24 horas después, el mundo recibió la noticia de que se verificó el acercamiento del odiado Imperio a Cuba, de que se levantaría el embargo económico impuesto por EEUU hace 54 años. Y vimos a un triunfador Raúl Castro, recibir el saludo fraternal del vencido Barack Obama, quien le dio la bienvenida formal a la isla como democracia capitalista, en la persona del ex comunista converso hermano del gran Fidel, después de Stalin y Lenin y quizás de propio Marx, el comunista más famoso de la historia. Fue la primera señal de que Cuba por fin se integraba al Imperio Capitalista, tal como lo había solicitado desde comienzos de 2014 en Europa a las democracias capitalistas, siguiendo el ejemplo de la otrora China Comunista.

Y fue entonces, menos de un día más tarde, cuando Nicolás Maduro hizo gala de sus dotes de hombre de estado y de su madurez (no es juego de palabras ni redundancia) política, para rectificar luego de una profunda meditación introspectiva y autocrítica -ya él había anunciado en numerosas ocasiones que tenía esa capacidad-. Se refirió al “insolente imperio” como el “gran gigante del Norte”. Al “irrespetuoso Obama” como un “hombre con valentía”. En fin, tuvo la grandeza y nobleza que tanto abundan en su persona para corregir su error de percepción en bien de su amada Venezuela y de ese pueblo a quien tanto respeta y adora.

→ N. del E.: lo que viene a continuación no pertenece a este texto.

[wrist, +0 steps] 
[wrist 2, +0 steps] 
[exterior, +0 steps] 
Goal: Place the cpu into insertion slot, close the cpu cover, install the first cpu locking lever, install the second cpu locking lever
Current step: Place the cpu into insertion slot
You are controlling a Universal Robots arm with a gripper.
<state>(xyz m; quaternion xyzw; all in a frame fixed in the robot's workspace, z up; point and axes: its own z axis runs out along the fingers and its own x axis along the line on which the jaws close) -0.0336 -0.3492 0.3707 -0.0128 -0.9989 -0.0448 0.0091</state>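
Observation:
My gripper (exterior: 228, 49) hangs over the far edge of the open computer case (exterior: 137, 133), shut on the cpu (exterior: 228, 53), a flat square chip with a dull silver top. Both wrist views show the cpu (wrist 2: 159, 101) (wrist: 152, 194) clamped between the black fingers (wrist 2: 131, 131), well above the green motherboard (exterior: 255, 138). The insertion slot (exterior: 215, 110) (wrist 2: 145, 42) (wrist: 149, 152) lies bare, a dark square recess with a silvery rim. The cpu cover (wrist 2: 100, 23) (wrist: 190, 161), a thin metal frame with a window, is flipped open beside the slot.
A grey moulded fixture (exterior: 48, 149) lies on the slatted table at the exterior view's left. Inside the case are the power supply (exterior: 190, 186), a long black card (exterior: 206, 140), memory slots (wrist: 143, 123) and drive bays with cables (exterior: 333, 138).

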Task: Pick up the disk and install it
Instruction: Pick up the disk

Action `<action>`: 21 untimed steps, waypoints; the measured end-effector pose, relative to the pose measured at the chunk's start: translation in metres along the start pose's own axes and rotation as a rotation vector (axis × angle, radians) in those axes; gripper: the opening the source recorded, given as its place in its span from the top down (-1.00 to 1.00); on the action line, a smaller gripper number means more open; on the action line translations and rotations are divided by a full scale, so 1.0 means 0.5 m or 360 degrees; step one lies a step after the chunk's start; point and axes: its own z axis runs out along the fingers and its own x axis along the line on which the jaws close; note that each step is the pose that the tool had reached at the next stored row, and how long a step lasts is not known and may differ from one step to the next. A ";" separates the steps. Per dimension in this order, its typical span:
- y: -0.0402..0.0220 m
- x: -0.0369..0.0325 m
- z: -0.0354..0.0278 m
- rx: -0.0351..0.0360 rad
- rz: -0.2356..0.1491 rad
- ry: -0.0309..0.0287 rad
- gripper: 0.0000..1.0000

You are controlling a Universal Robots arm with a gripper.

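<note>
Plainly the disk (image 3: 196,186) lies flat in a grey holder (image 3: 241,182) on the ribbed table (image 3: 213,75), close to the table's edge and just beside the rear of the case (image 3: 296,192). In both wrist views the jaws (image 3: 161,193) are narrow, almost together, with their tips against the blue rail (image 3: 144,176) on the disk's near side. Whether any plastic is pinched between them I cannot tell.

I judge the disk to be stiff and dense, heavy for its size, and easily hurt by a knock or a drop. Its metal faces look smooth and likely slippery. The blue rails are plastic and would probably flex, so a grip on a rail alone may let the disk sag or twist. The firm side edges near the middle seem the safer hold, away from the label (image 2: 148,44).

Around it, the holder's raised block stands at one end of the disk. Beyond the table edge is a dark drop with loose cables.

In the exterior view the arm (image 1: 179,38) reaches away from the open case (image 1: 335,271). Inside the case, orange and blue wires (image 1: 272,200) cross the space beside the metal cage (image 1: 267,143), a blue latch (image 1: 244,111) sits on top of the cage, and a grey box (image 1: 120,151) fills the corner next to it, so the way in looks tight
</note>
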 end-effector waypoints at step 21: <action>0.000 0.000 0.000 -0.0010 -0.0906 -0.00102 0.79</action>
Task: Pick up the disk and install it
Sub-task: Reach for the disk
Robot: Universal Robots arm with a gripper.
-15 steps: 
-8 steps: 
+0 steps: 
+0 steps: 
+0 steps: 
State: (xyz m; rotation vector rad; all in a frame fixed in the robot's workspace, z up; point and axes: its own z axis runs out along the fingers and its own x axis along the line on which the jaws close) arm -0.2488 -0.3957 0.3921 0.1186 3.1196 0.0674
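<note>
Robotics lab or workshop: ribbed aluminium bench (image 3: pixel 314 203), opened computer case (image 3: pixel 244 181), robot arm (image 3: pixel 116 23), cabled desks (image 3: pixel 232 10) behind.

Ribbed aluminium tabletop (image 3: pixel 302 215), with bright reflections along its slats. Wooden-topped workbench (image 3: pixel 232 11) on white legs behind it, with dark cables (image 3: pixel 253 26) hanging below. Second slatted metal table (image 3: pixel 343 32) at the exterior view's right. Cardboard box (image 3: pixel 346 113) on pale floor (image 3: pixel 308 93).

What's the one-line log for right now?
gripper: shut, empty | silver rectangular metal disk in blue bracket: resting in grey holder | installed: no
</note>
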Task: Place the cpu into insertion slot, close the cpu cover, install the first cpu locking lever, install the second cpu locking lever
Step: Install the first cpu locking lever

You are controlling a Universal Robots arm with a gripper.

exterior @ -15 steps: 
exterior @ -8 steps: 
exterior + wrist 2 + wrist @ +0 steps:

Nicolás Maduro mostró la verdadera catadura moral e intelectual del comunista. Probó que valieron la pena, y en realidad no fueron sacrificio, la lucha antiimperialista de tantos años; las vidas de tantos necios que no comprendían las bondades del marxismo entregadas en su rehabilitación ideológica; las privaciones y muertes por enfermedades causadas por la escasez resultante de la guerra económica librada por el antes “sanguinario Imperio”, en lo adelante, “querido hermano del Norte”; los 25.000 muertos al año caídos a manos de los luchadores sociales antiimperialistas humanistas; las pérdidas por apagones provocados por sabotaje de iguanas y rabipelados enviados por la CIA; los cientos de intentos de magnicidio frustrados a la derecha fascista, la burguesía, la oligarquía, los gringos y los judíos. Valió la pena el tránsito por 15 años de revolución comunista que condujeron a Venezuela a ser la única nación comunista de este hemisferio, de las dos que quedan en el mundo. La otra: Corea del Norte, país conducido por otro ejemplar estadista de 27 años, el gordito Kim Jong Un.

Nicolás Maduro probó que Hugo Chávez nos dio patria (aunque murió en la pobreza y dejó en la ruina a su familia, tanto, que han tenido que continuar viviendo en La Casona para no quedar en la calle). Que fue acertado al entregarse y entregar a Venezuela a la sabia conducción de Cuba y los Castro, quienes ahora, como a la hija que llega a la mayoría de edad, la dejan a su suerte en el camino del comunismo que a ellos condujo finalmente al capitalismo, para ser la potencia planetaria soñada por el Comandante Eterno.

Y la revolución bolivariana no decaerá hasta que en cada comuna, en cada círculo bolivariano, en cada sede del PSUV, en cada cuartel, se haya instalado un McDonald's, y hasta que cada venezolano revolucionario antiimperialista pueda beber su whisky diario salpicado con Coca Cola.

¡PATRIA, SOCIALISMO Y DÓLAR! ¡VIVIREMOS Y ENGORDAREMOS!